Les restaurants qui l’affichaient ouvertement sur leur menu ont retiré les pancartes. Les clients devaient désormais être des habitués, recommandés par d’autres. Le prix a explosé : plus cher que le bœuf dans certains cas.

« Acheter de la viande de chien, c’était déjà comme chercher de la drogue. »

Sunggul Sagala, 43 ans

Cette phrase résume la situation. L’interdiction ne fait qu’entériner une réalité qui existait déjà dans l’ombre.

Et maintenant ? Les risques d’un marché noir

Mais beaucoup s’inquiètent des effets pervers. Sans plan clair pour les animaux invendus, sans accompagnement des commerçants, l’interdiction pourrait simplement déplacer le problème.

Certains prédisent une recrudescence des captures de chiens errants dans les rues.
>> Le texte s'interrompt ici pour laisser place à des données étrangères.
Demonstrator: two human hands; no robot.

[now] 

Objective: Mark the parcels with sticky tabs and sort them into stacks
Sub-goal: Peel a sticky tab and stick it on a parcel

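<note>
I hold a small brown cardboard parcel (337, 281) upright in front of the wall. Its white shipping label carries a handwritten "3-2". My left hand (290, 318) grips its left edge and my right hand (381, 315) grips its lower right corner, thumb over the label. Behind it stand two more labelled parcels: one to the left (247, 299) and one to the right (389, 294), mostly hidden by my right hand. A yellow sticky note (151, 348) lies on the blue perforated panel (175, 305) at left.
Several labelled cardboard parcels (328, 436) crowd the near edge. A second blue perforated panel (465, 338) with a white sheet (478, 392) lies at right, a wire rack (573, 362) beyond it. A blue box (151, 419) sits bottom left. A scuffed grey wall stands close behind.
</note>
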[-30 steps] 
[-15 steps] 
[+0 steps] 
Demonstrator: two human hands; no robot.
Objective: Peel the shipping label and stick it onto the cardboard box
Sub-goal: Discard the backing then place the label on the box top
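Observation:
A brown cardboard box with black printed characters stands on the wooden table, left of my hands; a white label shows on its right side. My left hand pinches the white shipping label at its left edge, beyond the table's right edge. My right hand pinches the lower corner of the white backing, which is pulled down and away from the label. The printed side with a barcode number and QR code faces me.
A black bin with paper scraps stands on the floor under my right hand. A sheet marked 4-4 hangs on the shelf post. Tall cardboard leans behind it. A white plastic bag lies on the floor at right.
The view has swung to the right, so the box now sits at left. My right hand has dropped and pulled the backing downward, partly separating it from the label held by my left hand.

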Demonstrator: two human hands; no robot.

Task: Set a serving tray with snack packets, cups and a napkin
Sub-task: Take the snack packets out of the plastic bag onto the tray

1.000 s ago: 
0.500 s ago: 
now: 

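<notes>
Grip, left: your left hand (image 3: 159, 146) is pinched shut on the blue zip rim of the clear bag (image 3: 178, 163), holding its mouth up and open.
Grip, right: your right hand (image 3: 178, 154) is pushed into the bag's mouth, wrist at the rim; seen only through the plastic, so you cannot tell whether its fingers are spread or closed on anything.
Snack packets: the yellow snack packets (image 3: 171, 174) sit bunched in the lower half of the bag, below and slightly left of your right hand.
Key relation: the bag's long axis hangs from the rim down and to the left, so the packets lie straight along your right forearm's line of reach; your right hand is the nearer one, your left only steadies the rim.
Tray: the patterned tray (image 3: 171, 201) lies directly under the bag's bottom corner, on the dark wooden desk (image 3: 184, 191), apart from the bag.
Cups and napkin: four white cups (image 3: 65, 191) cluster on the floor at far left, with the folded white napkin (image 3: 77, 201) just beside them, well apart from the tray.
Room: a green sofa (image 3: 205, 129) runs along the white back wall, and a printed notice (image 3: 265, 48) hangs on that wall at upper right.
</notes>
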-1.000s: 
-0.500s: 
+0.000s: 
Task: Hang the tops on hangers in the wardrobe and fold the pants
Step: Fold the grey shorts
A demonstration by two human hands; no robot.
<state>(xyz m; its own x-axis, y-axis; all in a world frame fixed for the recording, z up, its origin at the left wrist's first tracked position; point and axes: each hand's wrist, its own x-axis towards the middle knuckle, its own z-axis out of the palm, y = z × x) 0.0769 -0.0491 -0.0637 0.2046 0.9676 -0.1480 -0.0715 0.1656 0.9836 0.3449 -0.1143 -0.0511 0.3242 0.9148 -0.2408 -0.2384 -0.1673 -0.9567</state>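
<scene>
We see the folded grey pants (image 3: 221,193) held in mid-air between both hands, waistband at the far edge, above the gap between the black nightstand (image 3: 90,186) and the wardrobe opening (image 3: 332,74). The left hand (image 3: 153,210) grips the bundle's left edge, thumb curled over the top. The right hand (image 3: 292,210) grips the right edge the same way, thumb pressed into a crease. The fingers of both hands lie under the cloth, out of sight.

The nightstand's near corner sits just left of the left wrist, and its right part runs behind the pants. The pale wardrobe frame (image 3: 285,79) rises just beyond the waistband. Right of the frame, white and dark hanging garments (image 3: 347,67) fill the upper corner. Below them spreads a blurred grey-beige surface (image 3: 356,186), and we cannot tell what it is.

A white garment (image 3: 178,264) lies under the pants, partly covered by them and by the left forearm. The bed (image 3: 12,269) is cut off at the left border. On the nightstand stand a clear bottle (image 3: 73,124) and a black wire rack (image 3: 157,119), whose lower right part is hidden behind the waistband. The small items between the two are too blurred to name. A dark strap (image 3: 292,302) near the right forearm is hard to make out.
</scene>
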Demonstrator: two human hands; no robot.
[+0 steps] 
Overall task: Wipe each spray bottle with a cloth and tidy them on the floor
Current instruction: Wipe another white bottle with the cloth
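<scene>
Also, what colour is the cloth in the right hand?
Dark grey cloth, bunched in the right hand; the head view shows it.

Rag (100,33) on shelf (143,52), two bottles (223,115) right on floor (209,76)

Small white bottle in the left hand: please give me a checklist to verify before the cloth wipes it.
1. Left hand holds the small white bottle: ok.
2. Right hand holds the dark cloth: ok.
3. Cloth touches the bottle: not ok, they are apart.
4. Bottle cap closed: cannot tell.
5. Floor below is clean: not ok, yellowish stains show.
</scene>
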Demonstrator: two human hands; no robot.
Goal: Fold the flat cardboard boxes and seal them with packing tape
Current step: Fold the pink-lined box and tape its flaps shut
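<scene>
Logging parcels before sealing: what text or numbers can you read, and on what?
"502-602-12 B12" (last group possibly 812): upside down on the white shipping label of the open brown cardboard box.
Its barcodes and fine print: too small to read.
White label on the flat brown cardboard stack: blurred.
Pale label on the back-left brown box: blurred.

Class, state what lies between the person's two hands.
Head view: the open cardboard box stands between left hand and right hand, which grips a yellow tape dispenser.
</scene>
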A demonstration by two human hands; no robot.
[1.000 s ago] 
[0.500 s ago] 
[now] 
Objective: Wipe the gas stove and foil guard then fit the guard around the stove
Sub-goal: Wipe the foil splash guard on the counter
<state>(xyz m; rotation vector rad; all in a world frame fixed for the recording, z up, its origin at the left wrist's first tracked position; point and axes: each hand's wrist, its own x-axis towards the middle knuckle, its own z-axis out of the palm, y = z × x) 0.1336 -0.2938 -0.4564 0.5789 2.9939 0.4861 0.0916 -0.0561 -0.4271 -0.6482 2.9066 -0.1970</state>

D’autres imaginent un trafic encore plus discret, plus violent, moins contrôlable.

À Semarang, après l’interdiction de 2022, un camion transportant plus de 200 chiens vers l’abattoir avait été intercepté. Cinq personnes avaient été arrêtées. Le commerce n’a pas disparu pour autant, il s’est juste caché.

Un changement de culture possible ?

Les autorités le reconnaissent elles-mêmes : changer une habitude, parfois perçue comme une tradition millénaire, ne se fait pas en un jour. L’objectif affiché est double : protéger la santé publique et promouvoir le bien-être animal.

Jakarta veut devenir une ville exemplaire en la matière. Reste à savoir si la population suivra, ou si cette interdiction deviendra le symbole d’un fossé grandissant entre modernité imposée et traditions défendues bec et ongles.

Une chose est sûre : le sujet ne laisse personne indifférent. Et vous, où vous situez-vous dans ce débat ?

La question n’est plus seulement de savoir si l’on peut manger du chien, mais jusqu’où une société a le droit d’imposer ses valeurs aux minorités qui la composent.

Dans les mois qui viennent, Jakarta sera un laboratoire grandeur nature. Entre répression, sensibilisation et possibles dérives, tous les scénarios restent ouverts.

Une certitude : cette petite assiette de viande grillée, autrefois banale dans certaines ruelles, est devenue le symbole d’un Indonésie en pleine mutation.